Well anyway, it would be GREAT if this idea could be made into a Firefox extension (or something) that automatically applies steps 1) through 3) to any amount of text that for example has been selected on a web page....

Thanks heaps already for comments or further ideas that anyone might have regarding this idea,

Cheers David.P

mouser

  • First Author
  • Administrator
  • Joined in 2005
  • *****
  • Posts: 36,406
    • View Profile
    • Mouser's Software Zone on DonationCoder.com
    • Read more about this member.
    • Donate to Member
seems like a great idea to me.. and i can see just as interesting would be to let user define their own custom word sets that list certain words that should shown in certain colors.. would be great for people who are specialists looking for certain things.  nice if you could switch wordsets depending on your task.

David.P

  • Supporting Member
  • Joined in 2008
  • **
  • Posts: 175
  • Ergonomics Junkie
    • View Profile
    • Donate to Member
Thanks mouser, for your approval as well as your idea about custom word sets for specialist research and the like.

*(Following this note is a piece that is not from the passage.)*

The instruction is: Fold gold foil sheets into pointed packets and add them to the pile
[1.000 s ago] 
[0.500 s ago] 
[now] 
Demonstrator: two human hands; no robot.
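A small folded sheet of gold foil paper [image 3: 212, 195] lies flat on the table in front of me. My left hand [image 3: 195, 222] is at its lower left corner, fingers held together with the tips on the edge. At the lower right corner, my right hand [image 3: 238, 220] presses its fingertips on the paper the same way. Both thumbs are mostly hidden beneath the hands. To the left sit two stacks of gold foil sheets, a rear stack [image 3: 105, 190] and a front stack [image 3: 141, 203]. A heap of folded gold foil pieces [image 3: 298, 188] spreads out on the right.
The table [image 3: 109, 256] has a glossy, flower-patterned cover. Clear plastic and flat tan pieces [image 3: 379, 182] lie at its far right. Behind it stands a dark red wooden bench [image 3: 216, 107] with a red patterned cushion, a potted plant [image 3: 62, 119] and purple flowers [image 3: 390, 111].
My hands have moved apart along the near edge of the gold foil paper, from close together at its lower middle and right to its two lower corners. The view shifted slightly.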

Awww I'm actually already dreaming about a toolbar button in Firefox that simply applies keyword highlighting automatically to every web page that I visit...! This would be such an INCREDIBLE time saver for me...

Anyone....? As for me, I'll donate in the double-digit range for a working solution....

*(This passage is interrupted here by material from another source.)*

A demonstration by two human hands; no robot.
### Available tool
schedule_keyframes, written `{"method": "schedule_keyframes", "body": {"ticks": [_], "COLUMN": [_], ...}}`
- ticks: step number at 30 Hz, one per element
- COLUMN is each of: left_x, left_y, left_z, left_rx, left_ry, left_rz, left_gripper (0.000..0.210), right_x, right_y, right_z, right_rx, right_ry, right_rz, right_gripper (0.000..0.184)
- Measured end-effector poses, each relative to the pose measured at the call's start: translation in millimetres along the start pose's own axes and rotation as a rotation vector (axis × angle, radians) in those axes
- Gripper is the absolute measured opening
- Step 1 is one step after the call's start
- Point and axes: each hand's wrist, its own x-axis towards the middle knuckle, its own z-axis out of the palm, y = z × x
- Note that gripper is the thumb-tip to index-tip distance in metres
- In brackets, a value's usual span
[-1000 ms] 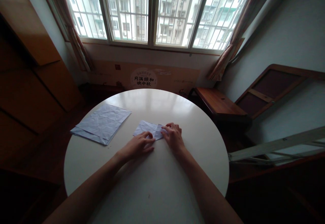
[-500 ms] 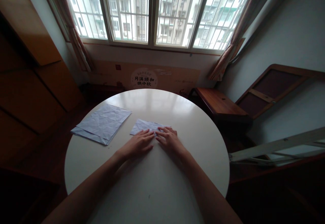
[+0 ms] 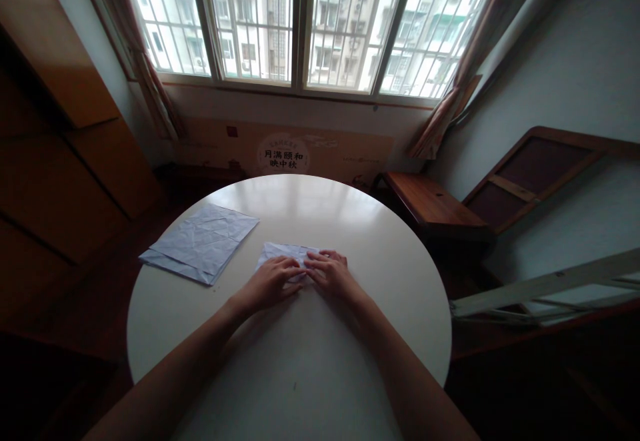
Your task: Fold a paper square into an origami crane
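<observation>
A small piece of folded, creased white paper (image 3: 285, 250) lies on the round white table (image 3: 320, 354) in front of me. My left hand (image 3: 273, 281) is on its near left part, with fingers bent and the thumb close to the near edge. My right hand (image 3: 329, 273) covers the paper's right part, its fingers pointing left. The fingertips of both hands nearly meet over the near edge and grip the paper there. Part of the sheet is hidden beneath the hands. To the left lies a larger stack of crumpled white paper sheets (image 3: 203, 241).
Past the table stand a printed cardboard panel (image 3: 330, 148) and a barred window (image 3: 295, 28). A wooden bench (image 3: 430, 198) is at the right, near a leaning wooden frame (image 3: 540, 161). Wooden cabinets (image 3: 85, 188) line the left side.
The small paper has shifted slightly toward me and turned a little. The fingers of my left hand have bent more, and both hands have drawn closer together. The paper stack has not moved.
</observation>
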Motion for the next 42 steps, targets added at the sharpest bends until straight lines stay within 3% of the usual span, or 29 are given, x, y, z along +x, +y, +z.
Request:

Probably, for a robust solution and in order to automatically identify important keywords (and leave out most general, common words) it would be good to cross-check the pages' keywords against a general language word frequency list, and only highlight those frequent keywords on the page that are LESS frequent on a general scale (and therefore potentially MORE important for the currently displayed text).

Cheers David.P

mouser

  • First Author
  • Administrator
  • Joined in 2005
  • *****
  • Posts: 36,406
    • View Profile
    • Mouser's Software Zone on DonationCoder.com
    • Read more about this member.
    • Donate to Member
I think the easiest thing would be to separate the task of *AUTOMATICALLY* determining what words to highlight using frequency analysis, from the task of actually highlighting/coloring words based on manually configured wordlists.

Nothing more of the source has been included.